Beyond funding: Acknowledgement patterns in biomedical, natural and social sciences

PLoS One. 2017 Oct 4;12(10):e0185578. doi: 10.1371/journal.pone.0185578. eCollection 2017.

Abstract

For the past 50 years, acknowledgments have been studied as important paratextual traces of research practices, collaboration, and infrastructure in science. Since 2008, funding acknowledgments have been indexed by Web of Science, supporting large-scale analyses of research funding. Applying advanced linguistic methods as well as Correspondence Analysis to more than one million acknowledgments from research articles and reviews published in 2015, this paper aims to go beyond funding disclosure and study the main types of contributions found in acknowledgments on a large scale and through disciplinary comparisons.
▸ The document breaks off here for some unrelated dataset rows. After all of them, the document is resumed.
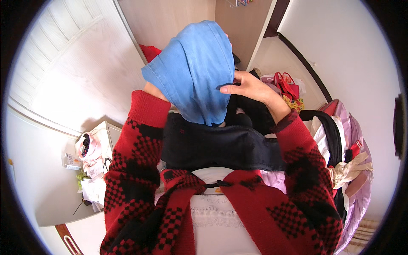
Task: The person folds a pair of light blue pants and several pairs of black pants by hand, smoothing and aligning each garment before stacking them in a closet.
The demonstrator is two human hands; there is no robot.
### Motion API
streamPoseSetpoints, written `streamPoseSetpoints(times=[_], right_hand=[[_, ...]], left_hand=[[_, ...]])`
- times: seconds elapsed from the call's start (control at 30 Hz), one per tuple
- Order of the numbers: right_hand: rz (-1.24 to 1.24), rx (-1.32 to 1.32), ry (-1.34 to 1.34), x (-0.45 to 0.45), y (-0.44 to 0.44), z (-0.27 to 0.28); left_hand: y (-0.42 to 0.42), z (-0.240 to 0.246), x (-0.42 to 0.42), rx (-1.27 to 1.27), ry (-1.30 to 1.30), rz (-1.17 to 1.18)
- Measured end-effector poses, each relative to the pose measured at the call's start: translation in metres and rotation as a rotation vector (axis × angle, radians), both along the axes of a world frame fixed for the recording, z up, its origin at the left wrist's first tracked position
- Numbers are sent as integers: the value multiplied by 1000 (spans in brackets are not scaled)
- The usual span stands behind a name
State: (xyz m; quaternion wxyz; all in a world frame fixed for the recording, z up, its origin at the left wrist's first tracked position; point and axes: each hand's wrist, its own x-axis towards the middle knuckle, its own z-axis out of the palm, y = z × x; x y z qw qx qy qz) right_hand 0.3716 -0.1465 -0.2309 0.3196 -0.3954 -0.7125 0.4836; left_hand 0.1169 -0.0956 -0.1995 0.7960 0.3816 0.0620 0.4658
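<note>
A light blue cloth garment (200,70), folded or bunched, is held up in front of me at the upper middle. My right hand (248,86) grips its right edge, thumb in front and fingers partly behind the cloth. Of my left hand only the wrist (155,91) shows at the garment's lower left; the cloth covers most of the hand, with a bit of fingertip at its upper right edge. Below the blue garment, dark denim-like fabric (220,146) lies across my lap, with black clothing (251,111) beyond it.
An open wardrobe (242,28) stands ahead, with red fabric (149,52) inside. Right are a red bag (288,87) on the floor and heaped clothes (326,137) on lilac fabric (357,194). At left, a white cabinet (111,130) bears a pink round container (92,147) and papers (94,189).
</note>
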Motion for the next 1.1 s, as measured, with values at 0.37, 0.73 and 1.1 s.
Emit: streamPoseSetpoints(times=[0.37, 0.73, 1.1], right_hand=[[-341, 51, 697, -15, 27, 38], [-382, 189, 342, -8, 43, 53], [-767, 539, -118, 5, 62, 41]], left_hand=[[24, -35, 7, -251, 566, 63], [7, -35, 2, 66, 354, 372], [15, 27, 19, 403, 492, 750]])
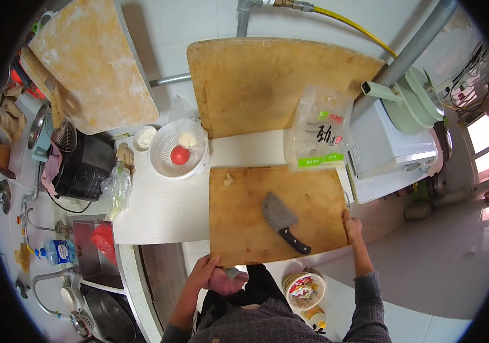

Our analysis shows that technical support is more frequently acknowledged by scholars in Chemistry, Physics and Engineering. Earth and Space, Professional Fields, and Social Sciences are more likely to acknowledge contributions from colleagues, editors, and reviewers, while Biology acknowledgments put more emphasis on logistics and fieldwork-related tasks. Conflicts of interest disclosures (or lack of thereof) are more frequently found in acknowledgments from Clinical Medicine, Health and, to a lesser extent, Psychology. These results demonstrate that acknowledgment practices truly do vary across disciplines and that this can lead to important further research beyond the sole interest in funding.

MeSH terms

  • Financial Support*
  • Science*

Grants and funding

Adèle Paul-Hus was supported by the Social Sciences and Humanities Research Council of Canada: Joseph-Armand Bombardier CGS Doctoral Scholarships. Nadine Desrochers and Vincent Larivière acknowledge the Social Sciences and Humanities Research Council of Canada: Insight Development Grant [grant number 430-2014-0617]. Rodrigo Costas acknowledges a grant by Department of Science and Technology, Republic of South Africa, Centre of Excellence in Scientometrics and STI Policy (SciSTIP). The funders had no role in study design, data collection and analysis, decision to publish, or preparation of the manuscript.